Server-Sent Events (SSE)
The chill, one-way alternative to WebSockets that doesn’t try to do too much. Server-Sent Events let a server push data to a client over a plain HTTP connection using a dead-simple text-based format. No special protocol upgrade, no binary framing, no handshake dance — just set the content type to text/event-stream and start sending lines of text. The browser (or any HTTP client) handles reconnection automatically, tracks the last event ID, and generally stays out of your way.
SSE shines in scenarios where the communication is naturally one-directional from server to client: live log streaming, deployment progress updates, notification feeds, real-time metrics dashboards, and CI/CD build outputs. You don’t need the full-duplex complexity of WebSockets when the client just needs to sit there and listen. The format is so simple you can test it with curl, which is a refreshing change from protocols that require specialized tooling. The main limitations? No binary data (it’s text-only), and some older proxies might buffer the responses, but in most modern setups, SSE just works.
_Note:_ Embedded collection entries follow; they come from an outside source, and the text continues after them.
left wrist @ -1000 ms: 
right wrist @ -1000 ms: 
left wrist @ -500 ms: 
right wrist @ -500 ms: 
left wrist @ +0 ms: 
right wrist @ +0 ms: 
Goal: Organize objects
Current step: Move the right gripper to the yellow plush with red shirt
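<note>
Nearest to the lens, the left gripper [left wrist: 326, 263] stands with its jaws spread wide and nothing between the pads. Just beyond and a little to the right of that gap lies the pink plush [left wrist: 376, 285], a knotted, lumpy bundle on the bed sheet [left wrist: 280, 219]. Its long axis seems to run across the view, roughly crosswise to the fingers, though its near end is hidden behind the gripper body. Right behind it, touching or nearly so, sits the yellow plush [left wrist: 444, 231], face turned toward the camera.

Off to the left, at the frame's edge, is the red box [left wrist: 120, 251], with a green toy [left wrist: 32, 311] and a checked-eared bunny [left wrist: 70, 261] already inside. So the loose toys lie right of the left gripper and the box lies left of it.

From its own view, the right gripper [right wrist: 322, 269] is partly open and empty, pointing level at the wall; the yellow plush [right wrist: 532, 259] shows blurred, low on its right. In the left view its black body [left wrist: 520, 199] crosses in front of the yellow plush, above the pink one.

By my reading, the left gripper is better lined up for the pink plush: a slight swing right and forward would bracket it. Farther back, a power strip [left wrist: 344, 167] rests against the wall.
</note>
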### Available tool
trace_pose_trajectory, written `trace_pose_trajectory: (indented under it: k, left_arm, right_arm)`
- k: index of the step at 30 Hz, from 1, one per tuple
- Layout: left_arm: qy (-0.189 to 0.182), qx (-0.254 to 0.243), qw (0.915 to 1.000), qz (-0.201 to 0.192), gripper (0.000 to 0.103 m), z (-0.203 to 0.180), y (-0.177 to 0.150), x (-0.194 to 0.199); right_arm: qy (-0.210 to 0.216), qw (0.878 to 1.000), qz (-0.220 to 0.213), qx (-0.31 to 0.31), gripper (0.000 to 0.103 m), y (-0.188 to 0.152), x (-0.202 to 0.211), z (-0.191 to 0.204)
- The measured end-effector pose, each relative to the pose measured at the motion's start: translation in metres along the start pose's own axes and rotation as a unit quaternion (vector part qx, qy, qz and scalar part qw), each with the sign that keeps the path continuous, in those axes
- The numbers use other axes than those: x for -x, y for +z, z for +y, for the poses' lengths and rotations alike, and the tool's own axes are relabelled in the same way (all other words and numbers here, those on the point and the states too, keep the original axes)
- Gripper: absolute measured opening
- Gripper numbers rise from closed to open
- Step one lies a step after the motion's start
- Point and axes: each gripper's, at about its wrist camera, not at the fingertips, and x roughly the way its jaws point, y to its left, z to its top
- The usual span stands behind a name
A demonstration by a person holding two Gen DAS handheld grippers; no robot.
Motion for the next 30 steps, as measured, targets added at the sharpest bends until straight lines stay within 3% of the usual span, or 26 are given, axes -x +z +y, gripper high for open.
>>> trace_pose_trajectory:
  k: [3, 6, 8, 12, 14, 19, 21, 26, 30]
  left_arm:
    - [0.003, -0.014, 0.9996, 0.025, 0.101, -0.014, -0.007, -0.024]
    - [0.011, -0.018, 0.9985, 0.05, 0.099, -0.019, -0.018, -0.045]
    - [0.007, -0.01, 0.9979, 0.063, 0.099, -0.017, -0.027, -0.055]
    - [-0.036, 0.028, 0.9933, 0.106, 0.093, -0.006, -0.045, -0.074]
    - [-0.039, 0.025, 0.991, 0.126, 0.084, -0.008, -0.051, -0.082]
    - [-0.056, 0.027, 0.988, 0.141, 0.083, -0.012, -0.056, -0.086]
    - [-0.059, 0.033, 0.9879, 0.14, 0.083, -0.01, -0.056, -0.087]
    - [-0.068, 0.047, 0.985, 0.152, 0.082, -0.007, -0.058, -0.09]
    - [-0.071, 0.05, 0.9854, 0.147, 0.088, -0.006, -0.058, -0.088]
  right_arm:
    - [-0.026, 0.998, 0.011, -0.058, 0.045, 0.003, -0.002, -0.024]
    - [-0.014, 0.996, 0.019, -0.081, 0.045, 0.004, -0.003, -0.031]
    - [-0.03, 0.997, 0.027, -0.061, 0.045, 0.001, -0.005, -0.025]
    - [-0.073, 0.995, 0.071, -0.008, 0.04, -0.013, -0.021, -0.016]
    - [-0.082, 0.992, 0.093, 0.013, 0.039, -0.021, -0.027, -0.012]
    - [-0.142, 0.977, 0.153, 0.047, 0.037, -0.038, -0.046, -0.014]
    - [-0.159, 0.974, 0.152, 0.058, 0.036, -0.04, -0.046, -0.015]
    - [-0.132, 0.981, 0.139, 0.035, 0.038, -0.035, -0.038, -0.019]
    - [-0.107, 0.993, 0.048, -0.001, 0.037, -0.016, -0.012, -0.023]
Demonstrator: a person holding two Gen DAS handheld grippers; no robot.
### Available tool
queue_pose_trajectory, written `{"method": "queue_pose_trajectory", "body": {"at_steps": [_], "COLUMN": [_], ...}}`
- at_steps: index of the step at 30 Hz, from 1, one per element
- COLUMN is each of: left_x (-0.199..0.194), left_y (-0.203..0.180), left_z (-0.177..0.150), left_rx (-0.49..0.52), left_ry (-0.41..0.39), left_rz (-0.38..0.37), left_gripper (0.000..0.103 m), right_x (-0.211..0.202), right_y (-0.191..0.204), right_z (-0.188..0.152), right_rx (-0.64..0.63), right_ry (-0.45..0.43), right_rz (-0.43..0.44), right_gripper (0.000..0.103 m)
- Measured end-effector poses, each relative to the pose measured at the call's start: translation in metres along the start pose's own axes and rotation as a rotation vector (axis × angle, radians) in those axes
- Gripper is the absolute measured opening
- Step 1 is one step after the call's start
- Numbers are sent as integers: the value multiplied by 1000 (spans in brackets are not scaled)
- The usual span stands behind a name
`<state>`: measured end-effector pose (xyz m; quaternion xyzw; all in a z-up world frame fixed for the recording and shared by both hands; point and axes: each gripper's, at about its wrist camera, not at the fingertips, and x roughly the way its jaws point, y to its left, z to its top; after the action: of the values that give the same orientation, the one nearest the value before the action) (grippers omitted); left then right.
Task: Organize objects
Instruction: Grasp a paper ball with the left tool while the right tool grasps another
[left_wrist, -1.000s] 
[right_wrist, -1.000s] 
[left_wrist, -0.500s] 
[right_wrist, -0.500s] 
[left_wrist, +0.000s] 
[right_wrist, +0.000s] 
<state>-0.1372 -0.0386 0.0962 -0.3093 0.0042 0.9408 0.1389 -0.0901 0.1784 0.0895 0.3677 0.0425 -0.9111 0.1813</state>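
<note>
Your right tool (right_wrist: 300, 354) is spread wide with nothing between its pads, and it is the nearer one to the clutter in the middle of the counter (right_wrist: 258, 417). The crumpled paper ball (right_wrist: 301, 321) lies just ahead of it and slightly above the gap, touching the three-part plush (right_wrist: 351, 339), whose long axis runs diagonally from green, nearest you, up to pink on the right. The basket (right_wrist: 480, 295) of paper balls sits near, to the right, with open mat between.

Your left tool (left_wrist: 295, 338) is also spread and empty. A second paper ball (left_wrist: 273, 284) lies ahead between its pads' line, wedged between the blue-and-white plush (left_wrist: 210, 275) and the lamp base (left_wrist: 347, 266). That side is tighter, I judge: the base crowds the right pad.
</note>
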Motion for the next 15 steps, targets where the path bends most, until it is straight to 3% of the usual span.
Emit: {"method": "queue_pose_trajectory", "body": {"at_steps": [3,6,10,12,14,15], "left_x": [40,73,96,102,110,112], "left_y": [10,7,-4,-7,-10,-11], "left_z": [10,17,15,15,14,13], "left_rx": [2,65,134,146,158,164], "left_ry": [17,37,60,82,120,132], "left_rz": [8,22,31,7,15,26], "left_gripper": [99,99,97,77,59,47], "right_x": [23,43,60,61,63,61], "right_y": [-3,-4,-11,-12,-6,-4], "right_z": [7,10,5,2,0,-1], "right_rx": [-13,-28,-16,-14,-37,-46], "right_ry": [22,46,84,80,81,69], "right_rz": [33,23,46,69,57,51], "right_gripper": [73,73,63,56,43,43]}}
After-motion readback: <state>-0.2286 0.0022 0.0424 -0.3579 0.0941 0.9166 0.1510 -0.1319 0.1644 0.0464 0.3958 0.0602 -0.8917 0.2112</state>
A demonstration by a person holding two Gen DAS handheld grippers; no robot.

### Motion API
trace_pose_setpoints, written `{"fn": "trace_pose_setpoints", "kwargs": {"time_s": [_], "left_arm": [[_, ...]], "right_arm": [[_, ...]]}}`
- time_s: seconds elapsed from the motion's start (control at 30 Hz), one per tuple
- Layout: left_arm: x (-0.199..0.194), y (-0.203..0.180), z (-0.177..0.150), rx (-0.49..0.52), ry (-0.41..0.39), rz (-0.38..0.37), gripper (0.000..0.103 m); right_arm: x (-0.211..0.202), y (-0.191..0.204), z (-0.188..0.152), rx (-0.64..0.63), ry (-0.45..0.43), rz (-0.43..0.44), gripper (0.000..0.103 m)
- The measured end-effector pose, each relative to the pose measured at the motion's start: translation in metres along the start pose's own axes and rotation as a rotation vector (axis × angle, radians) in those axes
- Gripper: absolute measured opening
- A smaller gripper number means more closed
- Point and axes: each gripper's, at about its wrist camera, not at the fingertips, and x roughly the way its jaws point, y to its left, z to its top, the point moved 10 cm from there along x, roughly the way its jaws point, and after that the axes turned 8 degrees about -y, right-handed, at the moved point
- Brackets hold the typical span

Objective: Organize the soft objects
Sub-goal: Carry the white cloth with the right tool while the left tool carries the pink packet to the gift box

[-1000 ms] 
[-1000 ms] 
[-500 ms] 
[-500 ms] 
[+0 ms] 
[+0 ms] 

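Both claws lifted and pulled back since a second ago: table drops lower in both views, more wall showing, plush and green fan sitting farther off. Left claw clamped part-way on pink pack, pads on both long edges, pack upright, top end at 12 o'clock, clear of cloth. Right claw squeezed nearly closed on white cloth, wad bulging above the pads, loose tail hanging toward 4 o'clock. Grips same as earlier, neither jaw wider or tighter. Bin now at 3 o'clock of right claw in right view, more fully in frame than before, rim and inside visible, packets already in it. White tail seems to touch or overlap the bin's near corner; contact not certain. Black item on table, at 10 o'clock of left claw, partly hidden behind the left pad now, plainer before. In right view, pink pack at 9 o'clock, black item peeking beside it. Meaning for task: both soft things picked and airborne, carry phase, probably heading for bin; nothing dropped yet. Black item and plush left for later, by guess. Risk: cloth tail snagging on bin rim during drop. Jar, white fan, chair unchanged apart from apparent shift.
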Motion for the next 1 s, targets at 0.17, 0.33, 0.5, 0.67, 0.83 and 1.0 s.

Why it matters: SSE has found a renaissance in the age of AI streaming responses and real-time DevOps dashboards. When you need to stream logs, push deployment status updates, or build a live monitoring feed, SSE offers a simpler, more HTTP-native approach than WebSockets. It works with existing infrastructure, plays nicely with load balancers, and requires zero special configuration on most reverse proxies.